WHAT THIS TASK INVOLVES - The listing below holds a line with "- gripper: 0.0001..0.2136" and a line with "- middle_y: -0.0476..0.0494". Reproduce those two lines exactly, plus everything between them.

SUPPLIED MATERIAL -

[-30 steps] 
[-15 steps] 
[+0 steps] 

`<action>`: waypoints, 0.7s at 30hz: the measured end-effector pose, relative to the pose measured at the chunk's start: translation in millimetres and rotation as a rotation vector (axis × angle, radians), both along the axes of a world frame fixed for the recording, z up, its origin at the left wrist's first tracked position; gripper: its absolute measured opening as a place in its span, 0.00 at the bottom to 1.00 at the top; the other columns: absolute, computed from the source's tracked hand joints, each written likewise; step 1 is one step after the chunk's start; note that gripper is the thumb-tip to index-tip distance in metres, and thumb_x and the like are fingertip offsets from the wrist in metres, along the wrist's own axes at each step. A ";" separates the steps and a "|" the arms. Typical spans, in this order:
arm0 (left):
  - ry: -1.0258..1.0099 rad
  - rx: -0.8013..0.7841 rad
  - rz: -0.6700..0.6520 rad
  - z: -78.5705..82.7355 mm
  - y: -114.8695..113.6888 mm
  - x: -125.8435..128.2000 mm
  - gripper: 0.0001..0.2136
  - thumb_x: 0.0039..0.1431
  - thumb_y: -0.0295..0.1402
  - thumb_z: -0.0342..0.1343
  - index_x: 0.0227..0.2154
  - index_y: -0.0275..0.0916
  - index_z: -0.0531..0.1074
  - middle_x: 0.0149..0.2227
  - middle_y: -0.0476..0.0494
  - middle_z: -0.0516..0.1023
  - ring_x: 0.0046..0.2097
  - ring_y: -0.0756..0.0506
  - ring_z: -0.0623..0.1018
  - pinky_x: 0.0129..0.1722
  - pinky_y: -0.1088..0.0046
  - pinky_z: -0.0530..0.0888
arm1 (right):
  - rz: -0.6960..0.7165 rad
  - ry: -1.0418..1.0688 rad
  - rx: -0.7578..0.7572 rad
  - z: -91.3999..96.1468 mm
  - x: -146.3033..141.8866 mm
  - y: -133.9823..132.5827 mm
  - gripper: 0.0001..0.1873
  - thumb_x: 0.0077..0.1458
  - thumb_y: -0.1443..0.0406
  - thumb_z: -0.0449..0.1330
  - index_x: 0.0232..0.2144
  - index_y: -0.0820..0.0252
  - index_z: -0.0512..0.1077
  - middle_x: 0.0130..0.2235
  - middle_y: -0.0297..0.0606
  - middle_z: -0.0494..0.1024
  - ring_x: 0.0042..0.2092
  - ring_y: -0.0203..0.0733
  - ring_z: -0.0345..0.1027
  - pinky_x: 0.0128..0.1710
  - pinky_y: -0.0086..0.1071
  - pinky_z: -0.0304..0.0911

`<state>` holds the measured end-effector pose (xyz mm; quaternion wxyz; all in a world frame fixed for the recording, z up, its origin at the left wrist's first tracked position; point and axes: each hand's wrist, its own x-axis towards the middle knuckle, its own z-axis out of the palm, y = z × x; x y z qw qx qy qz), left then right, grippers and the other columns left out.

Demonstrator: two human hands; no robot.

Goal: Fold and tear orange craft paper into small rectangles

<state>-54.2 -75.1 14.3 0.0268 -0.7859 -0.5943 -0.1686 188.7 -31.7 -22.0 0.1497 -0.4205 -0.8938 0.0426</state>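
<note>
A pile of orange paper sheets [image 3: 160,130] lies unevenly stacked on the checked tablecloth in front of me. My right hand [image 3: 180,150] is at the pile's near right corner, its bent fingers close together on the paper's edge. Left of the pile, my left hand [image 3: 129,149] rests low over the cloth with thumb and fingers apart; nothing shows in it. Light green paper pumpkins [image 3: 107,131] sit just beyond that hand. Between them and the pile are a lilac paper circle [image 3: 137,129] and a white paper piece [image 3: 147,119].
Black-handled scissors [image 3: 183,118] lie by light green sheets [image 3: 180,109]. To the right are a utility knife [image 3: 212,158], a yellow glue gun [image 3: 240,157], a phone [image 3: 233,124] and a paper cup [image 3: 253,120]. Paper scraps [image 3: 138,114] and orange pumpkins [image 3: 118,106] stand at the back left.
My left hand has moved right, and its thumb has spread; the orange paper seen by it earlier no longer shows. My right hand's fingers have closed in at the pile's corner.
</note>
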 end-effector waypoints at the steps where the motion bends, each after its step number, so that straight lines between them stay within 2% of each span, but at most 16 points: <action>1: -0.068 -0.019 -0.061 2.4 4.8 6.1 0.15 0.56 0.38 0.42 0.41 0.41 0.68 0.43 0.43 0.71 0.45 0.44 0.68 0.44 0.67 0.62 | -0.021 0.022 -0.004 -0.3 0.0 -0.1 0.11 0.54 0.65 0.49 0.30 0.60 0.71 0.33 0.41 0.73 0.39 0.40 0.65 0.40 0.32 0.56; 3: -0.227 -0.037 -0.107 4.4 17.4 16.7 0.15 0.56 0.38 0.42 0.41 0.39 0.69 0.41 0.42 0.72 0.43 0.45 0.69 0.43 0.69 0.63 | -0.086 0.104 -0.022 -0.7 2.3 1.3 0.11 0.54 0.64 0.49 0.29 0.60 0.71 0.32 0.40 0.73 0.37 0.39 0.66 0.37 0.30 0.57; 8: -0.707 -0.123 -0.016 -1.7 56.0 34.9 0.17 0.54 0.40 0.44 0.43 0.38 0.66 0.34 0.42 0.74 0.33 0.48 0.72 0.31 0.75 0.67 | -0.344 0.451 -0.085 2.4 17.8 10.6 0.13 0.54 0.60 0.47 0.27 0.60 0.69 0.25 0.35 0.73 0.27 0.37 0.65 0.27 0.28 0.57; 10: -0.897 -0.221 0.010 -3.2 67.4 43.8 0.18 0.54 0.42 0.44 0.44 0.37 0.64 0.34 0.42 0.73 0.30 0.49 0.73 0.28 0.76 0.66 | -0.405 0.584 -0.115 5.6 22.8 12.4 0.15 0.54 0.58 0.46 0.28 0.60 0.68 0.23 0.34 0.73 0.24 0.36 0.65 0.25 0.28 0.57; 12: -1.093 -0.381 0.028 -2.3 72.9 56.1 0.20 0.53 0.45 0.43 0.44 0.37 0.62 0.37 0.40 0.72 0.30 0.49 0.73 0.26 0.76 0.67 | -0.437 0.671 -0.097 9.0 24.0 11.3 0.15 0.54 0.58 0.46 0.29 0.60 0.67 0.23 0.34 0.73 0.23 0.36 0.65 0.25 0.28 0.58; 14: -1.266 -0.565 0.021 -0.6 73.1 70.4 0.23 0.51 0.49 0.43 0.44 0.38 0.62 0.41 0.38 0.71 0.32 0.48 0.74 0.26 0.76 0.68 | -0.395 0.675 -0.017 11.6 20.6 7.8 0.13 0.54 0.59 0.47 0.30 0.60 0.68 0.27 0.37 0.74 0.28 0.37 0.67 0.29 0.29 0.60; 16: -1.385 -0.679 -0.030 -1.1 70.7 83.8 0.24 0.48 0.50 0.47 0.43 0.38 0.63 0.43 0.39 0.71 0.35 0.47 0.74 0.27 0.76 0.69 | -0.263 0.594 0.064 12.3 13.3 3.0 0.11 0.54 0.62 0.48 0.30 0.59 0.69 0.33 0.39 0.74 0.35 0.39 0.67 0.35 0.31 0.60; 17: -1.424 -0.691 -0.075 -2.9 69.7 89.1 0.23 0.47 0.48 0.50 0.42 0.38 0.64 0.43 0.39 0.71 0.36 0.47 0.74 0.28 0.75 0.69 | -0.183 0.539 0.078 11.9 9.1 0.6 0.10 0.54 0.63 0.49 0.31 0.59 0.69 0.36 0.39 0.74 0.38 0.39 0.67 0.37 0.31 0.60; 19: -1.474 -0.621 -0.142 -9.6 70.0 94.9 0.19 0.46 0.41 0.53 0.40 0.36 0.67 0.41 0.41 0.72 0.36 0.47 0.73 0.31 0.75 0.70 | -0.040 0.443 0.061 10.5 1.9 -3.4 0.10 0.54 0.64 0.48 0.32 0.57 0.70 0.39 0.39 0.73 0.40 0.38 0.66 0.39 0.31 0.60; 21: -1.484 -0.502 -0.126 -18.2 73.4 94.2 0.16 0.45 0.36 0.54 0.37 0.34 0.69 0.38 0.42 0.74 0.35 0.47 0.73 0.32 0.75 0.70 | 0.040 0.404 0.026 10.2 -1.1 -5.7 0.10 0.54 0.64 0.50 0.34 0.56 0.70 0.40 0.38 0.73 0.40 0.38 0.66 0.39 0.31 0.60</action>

TASK SOLUTION -
  - gripper: 0.0001..0.2136
  - thumb_x: 0.0039..0.1431
  - thumb_y: -0.0295..0.1402
  - thumb_z: -0.0342..0.1343
  - index_x: 0.0227..0.2154
  - index_y: -0.0275..0.0916
  - index_z: -0.0531..0.1074
  - middle_x: 0.0149..0.2227
  - middle_y: -0.0476..0.0494

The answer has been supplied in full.